Ken Powell a seasoned globe-trotter and experienced photographer (powellphotography.ca), blogs (powellponderings.com) about his journey with Adventures Abroad’s 21 Day Five Stans Tour, which covers Kazakhstan, Kyrgyzstan, Uzbekistan, Tajikistan, and Turkmenistan. His insights, images, and expertise offer a wonderful glimpse into this extraordinary tour.
The Karakum Desert is home to a huge natural gas crater, about 260 km from Ashgabat, the capital of Turkmenistan. To reach the Darvaza gas crater a very long drive in our 4×4 vehicles took place over a “highway” that has not been maintained for years. Asphalt had once graced the surface, but it has mostly disintegrated. It wasn’t just rough, the vehicles encountered huge holes that just needed to be avoided. Speed was not possible (oh, the drivers tried!) so jerking and swerving was the hour-by-hour experience (nearly nine hours in and out).

A magnificent sunset graced us as we arrived and checked into our yurt. The site has become a tourist attraction, so a development has sprung up near the crater complete with a number of yurts to bed down in plus restaurant facilities.

Around the Yurts. Video by Brendan Powell.
The yurt, by the way, is a fairly large round tent covered and insulated with skins or felt, with a door but no windows. Ours had two beds and a place to hold your clothes. Traditionally they were used as a dwelling by nomadic groups, and thus are portable and can be assembled and taken down quickly. Washroom facilities are somewhere else.

Crater Approach. Video by Brendan Powell.
After dinner, we walked over in the dark about half a kilometre to check out this strange phenomenon. Hundreds of natural gas fires illuminate the floor of a huge crater, sized about 30 metres deep from the rim of the crater and about 70 metres across. It was surreal and sort of attractive, like Christmastime when all the lights get hung up.

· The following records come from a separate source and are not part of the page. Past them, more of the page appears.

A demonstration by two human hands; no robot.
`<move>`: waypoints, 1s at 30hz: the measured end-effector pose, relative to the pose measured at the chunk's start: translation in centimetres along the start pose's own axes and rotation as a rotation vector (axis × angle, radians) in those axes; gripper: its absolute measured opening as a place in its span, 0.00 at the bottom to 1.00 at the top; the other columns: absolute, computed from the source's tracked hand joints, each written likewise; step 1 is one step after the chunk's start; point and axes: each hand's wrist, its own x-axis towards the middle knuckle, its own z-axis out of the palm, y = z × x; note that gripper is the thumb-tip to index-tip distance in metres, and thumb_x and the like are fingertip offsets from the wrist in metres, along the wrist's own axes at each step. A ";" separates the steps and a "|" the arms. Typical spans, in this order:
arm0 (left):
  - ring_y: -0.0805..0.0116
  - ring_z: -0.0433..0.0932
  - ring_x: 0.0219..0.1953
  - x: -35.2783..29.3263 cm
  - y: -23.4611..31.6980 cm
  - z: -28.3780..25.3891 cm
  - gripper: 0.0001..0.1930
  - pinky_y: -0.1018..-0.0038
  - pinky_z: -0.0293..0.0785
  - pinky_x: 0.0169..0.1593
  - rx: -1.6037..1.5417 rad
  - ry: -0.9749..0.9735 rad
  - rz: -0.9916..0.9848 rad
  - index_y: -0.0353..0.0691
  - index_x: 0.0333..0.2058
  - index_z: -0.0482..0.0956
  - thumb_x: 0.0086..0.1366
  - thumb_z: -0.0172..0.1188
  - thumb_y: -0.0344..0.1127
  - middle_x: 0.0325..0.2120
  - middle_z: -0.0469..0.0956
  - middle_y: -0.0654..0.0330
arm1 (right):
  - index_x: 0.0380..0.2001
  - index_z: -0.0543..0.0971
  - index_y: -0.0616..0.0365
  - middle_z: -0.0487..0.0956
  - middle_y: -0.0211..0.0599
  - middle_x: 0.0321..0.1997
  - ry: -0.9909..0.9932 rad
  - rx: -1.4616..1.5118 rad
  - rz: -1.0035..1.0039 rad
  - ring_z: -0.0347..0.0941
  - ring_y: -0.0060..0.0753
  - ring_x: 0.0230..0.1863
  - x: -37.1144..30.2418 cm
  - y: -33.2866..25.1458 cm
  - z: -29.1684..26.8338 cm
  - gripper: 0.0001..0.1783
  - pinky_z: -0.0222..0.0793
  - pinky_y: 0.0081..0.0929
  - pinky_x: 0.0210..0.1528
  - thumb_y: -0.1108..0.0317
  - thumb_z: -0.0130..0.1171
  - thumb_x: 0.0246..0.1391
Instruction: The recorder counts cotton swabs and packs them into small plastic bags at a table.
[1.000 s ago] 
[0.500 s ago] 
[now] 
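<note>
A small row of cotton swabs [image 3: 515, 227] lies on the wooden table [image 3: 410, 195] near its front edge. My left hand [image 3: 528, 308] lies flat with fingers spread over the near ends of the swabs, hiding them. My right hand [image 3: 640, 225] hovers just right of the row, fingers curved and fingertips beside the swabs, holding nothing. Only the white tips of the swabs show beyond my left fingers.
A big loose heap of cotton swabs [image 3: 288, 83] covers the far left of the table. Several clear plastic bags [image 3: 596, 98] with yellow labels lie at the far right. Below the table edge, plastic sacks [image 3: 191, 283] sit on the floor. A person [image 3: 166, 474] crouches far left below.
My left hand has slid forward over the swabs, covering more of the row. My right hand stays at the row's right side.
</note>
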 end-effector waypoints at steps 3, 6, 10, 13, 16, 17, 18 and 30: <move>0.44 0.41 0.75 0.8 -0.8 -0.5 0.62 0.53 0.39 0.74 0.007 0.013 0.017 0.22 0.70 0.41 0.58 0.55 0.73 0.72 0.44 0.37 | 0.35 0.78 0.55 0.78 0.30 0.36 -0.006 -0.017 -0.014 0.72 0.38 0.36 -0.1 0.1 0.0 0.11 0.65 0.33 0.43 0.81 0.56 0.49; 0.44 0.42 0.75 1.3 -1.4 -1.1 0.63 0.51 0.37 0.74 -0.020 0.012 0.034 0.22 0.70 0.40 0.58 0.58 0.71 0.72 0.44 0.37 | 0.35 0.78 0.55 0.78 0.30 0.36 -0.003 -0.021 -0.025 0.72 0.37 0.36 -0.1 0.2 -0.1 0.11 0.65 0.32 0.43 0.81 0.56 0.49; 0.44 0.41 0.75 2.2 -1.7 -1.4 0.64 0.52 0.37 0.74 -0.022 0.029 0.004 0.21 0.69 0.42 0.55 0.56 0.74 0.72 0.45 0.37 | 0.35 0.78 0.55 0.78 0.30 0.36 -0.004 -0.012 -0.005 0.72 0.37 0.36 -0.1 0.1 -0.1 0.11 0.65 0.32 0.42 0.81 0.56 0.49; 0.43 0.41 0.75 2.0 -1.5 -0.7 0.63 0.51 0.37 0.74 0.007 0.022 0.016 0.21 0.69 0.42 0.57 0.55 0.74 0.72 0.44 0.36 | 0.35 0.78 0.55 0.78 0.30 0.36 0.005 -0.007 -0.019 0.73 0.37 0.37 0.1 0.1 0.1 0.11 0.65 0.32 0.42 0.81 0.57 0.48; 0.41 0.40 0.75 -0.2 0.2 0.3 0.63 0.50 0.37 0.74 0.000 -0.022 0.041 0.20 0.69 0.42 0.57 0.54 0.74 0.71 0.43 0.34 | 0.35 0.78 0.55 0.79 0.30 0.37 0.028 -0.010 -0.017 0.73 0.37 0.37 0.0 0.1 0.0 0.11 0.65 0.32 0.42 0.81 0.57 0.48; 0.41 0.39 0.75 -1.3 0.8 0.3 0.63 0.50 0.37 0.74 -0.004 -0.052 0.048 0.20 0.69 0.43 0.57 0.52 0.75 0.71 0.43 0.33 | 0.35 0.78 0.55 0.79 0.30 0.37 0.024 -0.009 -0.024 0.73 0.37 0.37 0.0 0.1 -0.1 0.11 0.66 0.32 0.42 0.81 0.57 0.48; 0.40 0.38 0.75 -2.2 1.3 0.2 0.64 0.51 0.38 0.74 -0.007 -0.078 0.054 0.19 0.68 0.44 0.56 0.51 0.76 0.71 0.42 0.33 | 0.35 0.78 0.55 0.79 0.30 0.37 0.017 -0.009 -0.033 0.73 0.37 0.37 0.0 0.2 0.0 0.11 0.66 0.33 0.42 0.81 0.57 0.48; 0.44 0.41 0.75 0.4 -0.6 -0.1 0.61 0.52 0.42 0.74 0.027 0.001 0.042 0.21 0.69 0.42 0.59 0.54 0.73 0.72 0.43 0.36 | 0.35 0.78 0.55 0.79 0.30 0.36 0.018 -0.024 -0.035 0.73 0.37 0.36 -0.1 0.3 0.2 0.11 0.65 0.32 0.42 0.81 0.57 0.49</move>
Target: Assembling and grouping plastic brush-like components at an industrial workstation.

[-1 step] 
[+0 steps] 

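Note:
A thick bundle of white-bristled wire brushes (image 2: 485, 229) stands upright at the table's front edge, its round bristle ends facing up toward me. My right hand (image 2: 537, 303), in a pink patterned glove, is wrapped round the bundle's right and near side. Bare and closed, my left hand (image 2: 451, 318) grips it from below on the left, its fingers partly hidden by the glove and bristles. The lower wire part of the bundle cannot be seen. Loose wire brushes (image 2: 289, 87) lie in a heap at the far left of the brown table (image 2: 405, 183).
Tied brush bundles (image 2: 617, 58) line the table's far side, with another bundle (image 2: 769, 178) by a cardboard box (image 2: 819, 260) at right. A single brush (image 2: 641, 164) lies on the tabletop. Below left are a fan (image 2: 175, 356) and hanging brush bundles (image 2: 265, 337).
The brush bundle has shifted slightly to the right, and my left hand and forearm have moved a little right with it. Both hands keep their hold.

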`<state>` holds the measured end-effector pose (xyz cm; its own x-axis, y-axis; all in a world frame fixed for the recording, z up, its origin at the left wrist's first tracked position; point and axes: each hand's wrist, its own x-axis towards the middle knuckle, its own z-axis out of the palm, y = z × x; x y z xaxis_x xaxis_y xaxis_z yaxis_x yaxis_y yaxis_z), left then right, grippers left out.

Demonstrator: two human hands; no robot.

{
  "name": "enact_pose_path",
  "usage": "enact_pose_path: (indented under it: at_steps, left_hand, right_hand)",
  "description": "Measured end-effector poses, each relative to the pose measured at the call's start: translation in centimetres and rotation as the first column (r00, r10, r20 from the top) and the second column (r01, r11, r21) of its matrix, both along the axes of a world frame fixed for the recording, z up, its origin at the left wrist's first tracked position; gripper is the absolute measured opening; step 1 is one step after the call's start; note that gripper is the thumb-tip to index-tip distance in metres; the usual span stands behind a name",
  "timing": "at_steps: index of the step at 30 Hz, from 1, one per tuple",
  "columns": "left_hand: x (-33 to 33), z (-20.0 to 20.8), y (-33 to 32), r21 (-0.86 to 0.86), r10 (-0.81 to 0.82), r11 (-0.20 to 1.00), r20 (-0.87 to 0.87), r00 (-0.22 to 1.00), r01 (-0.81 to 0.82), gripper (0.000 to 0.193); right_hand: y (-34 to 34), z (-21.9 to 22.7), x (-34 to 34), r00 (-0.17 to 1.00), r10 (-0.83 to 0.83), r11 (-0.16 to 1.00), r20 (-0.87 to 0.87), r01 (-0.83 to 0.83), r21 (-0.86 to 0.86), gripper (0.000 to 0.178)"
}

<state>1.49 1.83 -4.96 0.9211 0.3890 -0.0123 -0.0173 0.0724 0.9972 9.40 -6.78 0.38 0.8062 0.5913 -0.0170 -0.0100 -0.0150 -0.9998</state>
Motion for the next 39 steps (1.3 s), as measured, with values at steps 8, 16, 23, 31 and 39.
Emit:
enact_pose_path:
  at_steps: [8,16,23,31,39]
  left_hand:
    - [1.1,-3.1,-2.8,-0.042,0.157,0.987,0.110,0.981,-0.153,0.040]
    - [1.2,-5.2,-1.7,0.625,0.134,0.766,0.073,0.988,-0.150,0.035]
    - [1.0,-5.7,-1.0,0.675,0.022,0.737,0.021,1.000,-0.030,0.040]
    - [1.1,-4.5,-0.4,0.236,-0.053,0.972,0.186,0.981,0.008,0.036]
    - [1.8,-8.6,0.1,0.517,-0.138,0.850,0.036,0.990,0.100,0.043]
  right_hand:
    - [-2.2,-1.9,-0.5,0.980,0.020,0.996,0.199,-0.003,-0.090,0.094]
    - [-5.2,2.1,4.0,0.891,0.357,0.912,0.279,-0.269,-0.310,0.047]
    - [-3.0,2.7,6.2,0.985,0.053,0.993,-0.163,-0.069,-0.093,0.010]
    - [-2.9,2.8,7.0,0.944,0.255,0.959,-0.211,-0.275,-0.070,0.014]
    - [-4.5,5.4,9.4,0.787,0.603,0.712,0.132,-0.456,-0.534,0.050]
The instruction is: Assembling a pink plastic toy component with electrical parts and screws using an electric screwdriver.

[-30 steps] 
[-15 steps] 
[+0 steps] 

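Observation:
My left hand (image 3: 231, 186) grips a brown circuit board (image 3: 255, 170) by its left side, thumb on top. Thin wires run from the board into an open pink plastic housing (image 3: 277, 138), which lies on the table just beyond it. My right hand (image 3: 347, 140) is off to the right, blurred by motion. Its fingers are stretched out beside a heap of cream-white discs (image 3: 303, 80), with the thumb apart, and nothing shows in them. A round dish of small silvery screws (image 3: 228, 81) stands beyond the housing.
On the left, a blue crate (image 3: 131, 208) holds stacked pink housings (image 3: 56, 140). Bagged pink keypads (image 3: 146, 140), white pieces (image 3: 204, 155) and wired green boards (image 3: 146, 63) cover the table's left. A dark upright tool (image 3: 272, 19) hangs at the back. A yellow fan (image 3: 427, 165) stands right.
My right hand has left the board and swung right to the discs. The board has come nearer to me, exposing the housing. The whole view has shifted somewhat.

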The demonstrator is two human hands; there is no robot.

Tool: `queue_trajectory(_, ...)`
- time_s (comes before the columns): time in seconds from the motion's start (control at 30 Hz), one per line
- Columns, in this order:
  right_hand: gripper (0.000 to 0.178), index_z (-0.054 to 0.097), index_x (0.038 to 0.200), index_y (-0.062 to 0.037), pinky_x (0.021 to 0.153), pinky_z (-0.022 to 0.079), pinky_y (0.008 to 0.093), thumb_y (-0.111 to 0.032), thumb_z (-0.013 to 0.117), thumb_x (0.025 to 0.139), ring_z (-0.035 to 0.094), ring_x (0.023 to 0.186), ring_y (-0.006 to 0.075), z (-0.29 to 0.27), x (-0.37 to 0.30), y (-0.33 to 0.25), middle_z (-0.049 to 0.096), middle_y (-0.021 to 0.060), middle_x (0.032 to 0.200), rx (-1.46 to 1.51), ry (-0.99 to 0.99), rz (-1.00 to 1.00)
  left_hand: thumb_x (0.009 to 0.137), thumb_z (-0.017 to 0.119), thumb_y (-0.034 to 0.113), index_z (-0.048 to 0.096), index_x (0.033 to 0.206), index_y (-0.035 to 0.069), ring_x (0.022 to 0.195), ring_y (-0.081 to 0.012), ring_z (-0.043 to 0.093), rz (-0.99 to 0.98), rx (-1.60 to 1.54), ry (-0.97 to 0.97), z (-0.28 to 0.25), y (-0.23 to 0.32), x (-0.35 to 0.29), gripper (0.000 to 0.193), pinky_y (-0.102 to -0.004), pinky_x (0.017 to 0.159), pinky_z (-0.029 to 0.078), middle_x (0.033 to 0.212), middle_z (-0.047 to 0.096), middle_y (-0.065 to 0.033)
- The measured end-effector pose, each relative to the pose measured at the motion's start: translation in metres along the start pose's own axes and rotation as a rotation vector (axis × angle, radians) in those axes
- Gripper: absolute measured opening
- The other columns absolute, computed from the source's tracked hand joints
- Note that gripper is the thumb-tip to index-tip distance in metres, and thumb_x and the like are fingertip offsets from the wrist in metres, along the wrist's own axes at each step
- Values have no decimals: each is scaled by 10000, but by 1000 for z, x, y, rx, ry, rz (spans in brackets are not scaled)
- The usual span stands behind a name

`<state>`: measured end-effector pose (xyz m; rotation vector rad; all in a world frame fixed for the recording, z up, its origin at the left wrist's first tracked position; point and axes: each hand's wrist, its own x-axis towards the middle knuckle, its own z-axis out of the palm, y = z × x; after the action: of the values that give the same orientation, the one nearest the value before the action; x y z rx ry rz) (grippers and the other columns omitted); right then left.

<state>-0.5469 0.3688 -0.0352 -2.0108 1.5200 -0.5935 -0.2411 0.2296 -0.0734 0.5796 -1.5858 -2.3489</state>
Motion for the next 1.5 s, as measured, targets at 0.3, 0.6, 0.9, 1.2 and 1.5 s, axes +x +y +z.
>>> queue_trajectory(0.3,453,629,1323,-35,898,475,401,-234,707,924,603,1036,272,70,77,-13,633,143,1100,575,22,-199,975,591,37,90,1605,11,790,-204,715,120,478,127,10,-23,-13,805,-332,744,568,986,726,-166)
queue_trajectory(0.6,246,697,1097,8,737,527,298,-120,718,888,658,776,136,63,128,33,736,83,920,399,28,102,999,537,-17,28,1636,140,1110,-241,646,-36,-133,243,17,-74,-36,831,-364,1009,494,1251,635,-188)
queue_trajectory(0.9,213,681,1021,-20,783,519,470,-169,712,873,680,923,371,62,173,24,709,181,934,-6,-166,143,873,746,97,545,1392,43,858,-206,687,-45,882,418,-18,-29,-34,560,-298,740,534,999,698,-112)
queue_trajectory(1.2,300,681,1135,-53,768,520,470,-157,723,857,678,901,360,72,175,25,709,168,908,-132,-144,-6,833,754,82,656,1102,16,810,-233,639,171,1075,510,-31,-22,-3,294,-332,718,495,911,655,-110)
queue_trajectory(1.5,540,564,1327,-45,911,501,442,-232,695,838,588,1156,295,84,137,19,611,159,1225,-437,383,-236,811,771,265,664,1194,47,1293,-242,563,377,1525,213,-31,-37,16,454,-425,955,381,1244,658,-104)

Nighttime at Darvaza Gas Crater. Video by Brendan Powell.
More of the Darvaza Gas Crater. Video by Brendan Powell.
It’s also called the “Door to Hell” or the “Gates of Hell” by locals – for a reason. Dante couldn’t have done a better job at creating an entrance to where I probably will end up when I finally kick the bucket.

In an interview with National Geographic, a scientist who was the first person to set foot at the bottom of the crater said: “I describe it as a coliseum of fire – just everywhere you look it’s thousands of these small fires. The sound was like that of a jet engine, this roaring, high-pressure, gas-burning sound. And there was no smoke. It burns very cleanly, so there’s nothing to obscure your view. You can just see every little lick of flame.”
There are confusing tales regarding the origins of this crater. One assertion is that the site was drilled by Soviet engineers in 1971 as an oil field but it collapsed within days, forming the crater, with the engineers choosing to flare the crater to prevent the emission of poisonous gases. Some local geologists have claimed that the crater collapse happened in the 1960s and that it was set on fire only in the 1980s to prevent the emission of poisonous gases. Strangely, records are either absent from the archives, classified, or inaccessible. My own take is that the Russians tried to drill and really mucked it up, and just let it burn.
In the morning it took another four hours in our 4-wheel drive cars dodging potholes and photographing camels to reach Ashgabat.